TRANSFORMASINEWS, JAKARTA. Media massa merupakan salah satu institusi demokrasi, karenanya mengintimidasi kebebasan media sama dengan mengintimidasi kebebasan berdemokrasi.
“Media massa bisa saja dikoreksi tetapi tidak boleh diintimidasi,” ujar pengamat media UIN Sunan Kalijaga Iswandi Syahputra dalam keterangan yang diterima media Minggu, (11/1).
Hal itu disampaikannya dalam menanggapi intimidasi yang diterima sebuah media di Bali yang mewartakan seputar revitalisasi Teluk Benoa.
Mantan anggota Komisi Penyiaran Indonesia (KPI) Pusat ini mengaku telah mendengar kabar sebuah media di Bali mendapat intimidasi dari pihak yang menolak revitalisasi Teluk Benoa. Ironisnya, intimidasi dilakukan oleh salah satu personil grup band lokal Bali.
“Editor sebuah media di Bali mendapat telepon dari seorang personil band lokal di Bali yang selama ini dikenal keras menolak revitalisasi teluk Benoa. Media itu diminta untuk tidak macam-macam dan menghentikan pemberitaan revitalisasi Teluk Benoa,” jelas Iswandi.
Doktor Kajian Budaya dan Media UGM Yogyakarta ini menjelaskan, jika ada pihak yang tidak senang dengan suatu pemberitaan maka bisa menggunakan hak jawab hingga menempuh jalur hukum.
“Dalam UU Pers sudah diatur hak jawab dan hak koreksi bagi seseorang atau kelompok yang dirugikan akibat suatu pemberitaan. Jadi tidak perlu pakai cara mengancam atau mengintimidasi pers,” ujarnya.
Intimidasi terhadap media massa merupakan pintu masuk bagi kriminalisasi pers, bagian dari kejahatan demokrasi.

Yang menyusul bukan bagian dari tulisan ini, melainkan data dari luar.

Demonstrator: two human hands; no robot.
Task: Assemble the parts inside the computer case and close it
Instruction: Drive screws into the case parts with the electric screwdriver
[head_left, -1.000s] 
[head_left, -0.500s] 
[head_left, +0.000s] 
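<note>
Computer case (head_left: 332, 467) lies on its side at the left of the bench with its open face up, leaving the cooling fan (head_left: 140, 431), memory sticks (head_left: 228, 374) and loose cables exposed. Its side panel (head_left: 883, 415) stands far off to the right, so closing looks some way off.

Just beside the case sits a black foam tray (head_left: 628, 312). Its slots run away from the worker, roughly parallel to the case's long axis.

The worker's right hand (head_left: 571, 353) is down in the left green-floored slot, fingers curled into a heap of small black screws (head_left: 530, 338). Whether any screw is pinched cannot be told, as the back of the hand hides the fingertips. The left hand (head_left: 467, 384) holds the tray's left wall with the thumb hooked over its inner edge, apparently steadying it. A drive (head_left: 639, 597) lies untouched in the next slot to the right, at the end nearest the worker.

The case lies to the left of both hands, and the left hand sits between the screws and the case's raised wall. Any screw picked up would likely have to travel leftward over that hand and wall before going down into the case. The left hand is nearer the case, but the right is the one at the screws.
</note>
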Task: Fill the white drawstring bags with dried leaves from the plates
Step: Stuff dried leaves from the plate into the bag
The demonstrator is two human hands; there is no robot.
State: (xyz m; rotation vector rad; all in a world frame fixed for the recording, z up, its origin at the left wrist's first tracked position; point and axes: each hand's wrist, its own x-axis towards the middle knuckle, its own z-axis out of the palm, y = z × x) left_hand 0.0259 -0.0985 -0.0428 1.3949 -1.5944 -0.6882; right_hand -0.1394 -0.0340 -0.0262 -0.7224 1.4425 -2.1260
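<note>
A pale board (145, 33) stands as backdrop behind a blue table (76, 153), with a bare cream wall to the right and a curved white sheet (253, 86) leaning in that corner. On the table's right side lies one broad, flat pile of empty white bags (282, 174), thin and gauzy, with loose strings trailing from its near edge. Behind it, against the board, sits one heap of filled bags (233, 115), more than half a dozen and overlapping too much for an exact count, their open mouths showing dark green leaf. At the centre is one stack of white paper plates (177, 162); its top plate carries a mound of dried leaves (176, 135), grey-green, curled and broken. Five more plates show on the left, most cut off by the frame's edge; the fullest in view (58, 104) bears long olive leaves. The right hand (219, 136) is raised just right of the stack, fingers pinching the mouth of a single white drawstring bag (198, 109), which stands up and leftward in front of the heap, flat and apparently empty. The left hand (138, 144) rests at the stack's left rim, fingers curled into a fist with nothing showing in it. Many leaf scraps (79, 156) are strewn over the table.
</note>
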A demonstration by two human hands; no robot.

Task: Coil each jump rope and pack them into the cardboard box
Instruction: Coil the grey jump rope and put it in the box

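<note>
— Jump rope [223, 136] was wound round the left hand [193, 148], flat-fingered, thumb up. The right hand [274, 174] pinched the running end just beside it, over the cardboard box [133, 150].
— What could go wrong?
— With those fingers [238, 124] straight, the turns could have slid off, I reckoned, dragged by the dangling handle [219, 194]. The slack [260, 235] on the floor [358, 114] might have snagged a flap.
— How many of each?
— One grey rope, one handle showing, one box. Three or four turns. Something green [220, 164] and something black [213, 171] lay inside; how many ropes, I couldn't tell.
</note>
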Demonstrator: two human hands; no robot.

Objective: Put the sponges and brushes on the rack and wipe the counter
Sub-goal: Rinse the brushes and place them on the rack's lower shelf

“Kalau media kritis diintimidasi, yang paling dirugikan rakyat karena tidak memperoleh informasi yang cukup akan suatu masalah,” jelasnya.
Lebih lanjut, Iswandi juga menawarkan win-win solution yaitu mendesak media yang diintimidasi untuk menawarkan hak jawab pada pihak yang mengintimidasi.
“Jika tidak bersedia gunakan hak jawab, laporkan saja yang intimidasi itu pada polisi. Media tidak boleh kalah pada aksi preman dan kriminalisasi seperti ini,” tutupnya.